1896 All Saints Day/All Souls Day Yes: one does feel the passing away of so many who seemed essential to the world. I have no one now to whom I could speak of those who are gone. But all the more I am eager to see successors. What is that verse? That the earnest expectation of the creature waiteth for the manifestation of the sons (and daughters) of God, and that the whole earth groaneth and travaileth until now. I am thankful for the many noble souls I have known.
Christmas Day 1896 Christ has arrived. What will be His first word to me/us? Lovest thou me? And what will be my answer? Lord, I love Thee; help Thou my want of love. Would you offer less than a perfect nursing with a perfect love to God?
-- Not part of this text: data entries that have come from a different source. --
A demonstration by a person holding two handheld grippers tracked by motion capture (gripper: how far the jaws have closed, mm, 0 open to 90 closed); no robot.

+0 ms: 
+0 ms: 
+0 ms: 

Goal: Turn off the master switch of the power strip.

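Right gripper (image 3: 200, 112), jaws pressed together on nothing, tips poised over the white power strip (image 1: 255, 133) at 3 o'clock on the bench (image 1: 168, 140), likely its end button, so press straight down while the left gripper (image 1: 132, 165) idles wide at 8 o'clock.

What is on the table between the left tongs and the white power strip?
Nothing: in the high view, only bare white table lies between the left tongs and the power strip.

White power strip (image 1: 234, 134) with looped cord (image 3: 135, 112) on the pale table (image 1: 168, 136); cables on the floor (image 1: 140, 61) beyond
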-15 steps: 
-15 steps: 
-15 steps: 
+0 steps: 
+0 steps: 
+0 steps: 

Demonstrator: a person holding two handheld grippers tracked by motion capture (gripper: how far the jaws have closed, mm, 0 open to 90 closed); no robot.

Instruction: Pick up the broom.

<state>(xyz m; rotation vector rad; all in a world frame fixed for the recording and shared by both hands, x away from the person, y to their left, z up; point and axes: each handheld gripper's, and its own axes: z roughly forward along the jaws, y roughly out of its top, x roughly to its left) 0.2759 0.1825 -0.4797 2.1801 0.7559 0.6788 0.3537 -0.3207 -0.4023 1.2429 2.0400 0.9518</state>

The last material we have on Nightingale’s spiritual journey, from 1904, consists of a report by a Kaiserswerth deaconess who visited Nightingale at her home. “Dear Kaiserswerth,” Nightingale told her, “how well I remember it.” She asked the deaconess if she had been happy as a sister and got the answer:
Dear Miss Nightingale, if I had to live my life over again, and if it were ten times, I should always wish to serve the Lord as a Kaiserswerth deaconess.
The deaconess took her leave when she saw that Nightingale was tiring, but Nightingale ordered her: “Pray!”
So I knelt down to thank the Lord for everything He had done for us poor women, who desired to glorify His name only. She kept saying “Amen” and “Praise the Lord” so that I came to the conclusion that she must be a devout Wesleyan. So with my heart full of prayer and praise I came away.